La potenza di un battito d'ali
di Isabella Rossi
Capita che un intero teatro rimanga con il fiato sospeso. In religioso silenzio. Incantato, assorbito, disarmato, rapito dalla danza. Eppure, niente effetti speciali. Neanche quelli che solleticano a volte la giocosità del pubblico stimolando una partecipazione da stadio. In To pray, presentato domenica scorsa al Morlacchi di Perugia dall’Inc Innprogress_collective, la magia proviene dalla danza. Niente trucchi, solo danza che arriva in tutta la sua potenza taumaturgica.

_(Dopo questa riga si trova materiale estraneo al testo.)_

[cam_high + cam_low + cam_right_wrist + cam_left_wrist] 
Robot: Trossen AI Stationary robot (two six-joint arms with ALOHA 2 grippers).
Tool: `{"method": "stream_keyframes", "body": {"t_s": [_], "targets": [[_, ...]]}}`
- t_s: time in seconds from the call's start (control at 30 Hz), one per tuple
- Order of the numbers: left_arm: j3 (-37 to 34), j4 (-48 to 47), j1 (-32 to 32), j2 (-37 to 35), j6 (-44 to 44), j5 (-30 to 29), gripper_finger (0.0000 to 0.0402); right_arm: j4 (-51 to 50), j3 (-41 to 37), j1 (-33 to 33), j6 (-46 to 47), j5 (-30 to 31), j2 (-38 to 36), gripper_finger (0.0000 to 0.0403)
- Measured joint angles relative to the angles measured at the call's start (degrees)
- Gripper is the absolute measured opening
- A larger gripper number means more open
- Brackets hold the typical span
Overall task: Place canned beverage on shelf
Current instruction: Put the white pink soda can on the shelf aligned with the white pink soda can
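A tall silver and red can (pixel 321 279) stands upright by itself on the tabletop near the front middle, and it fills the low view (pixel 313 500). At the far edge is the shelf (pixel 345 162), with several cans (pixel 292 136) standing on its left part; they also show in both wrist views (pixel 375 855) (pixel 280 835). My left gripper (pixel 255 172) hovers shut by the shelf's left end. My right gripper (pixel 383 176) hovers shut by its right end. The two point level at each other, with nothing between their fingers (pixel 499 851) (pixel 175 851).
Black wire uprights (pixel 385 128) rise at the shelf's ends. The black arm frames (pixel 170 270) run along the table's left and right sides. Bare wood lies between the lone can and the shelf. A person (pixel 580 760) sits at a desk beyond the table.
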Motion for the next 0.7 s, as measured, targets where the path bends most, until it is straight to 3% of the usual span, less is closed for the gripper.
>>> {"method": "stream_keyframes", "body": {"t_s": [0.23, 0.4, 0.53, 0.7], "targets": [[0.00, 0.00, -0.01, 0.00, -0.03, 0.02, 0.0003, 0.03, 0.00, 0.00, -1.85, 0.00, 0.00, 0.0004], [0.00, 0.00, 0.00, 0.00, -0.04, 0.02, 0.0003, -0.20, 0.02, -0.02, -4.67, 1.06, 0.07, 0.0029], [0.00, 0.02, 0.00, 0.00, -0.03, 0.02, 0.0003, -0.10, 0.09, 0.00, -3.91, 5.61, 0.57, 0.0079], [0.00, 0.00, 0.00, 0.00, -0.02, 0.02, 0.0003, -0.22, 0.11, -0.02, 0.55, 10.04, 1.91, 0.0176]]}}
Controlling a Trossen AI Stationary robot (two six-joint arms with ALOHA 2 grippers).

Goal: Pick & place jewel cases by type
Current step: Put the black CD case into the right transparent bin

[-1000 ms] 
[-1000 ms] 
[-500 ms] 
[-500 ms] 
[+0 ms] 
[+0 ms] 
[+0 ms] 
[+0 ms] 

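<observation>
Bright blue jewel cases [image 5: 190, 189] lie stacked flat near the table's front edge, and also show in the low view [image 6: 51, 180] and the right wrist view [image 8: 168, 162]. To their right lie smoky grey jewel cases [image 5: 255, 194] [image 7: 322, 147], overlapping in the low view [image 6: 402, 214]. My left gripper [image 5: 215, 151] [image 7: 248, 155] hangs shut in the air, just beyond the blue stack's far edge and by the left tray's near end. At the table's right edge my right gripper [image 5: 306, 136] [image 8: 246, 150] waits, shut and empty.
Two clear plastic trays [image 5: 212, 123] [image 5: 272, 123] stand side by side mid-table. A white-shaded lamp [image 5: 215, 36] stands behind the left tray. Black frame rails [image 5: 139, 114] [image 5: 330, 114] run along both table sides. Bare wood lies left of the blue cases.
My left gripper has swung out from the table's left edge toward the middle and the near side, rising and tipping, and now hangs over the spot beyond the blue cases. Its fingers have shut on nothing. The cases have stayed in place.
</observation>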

Un capolavoro frutto dell’impegno del talentuoso coreografo Afshin Varjavandi e del percorso umano e professionale dei suoi danzatori: Jenny Mattioli insieme a Luca Calderini, Mattia Mariotti ed Elio Pangaro. Lo testimonia la qualità espressiva raggiunta – e in Jenny anche una straordinaria fluidità dei movimenti - capace di valorizzare la raffinatezza del linguaggio contemporaneo di Varjavandi. Che pesca da più mondi e fa della contaminazione un connubio tra oriente ed occidente, tra tradizione e presente, fra arti visive e arti figurative. Il risultato delle contaminazioni è emozione che fa salire tutti, o quasi, sull’onda lunga della danza. Del resto l’arte chiama ma non obbliga nessuno. Le istantanee raccontano composizioni variabili e sempre perfettamente sincroniche. Fra mudra ed hip hop – bellissime le scelte musicali – fra moviola ed ipnosi, il pensiero è gesto e la sua cifra è la leggerezza. Una che disegna fiori invisibili nell’aria e si tuffa nel cerchio tra nascita e morte, la vita. Il gesto come la danza si trasforma. E’ umano ma anche altro, vegetale, animale. E’ una modalità dell’essere che tende al divino – in equilibrio drammaturgico la tensione costante - per poi ricadere in un regno terrestre. E questa è preghiera perché sa disarmare. Di più, poesia. Perché sa trascendere senza perdere la sua carica di umanità.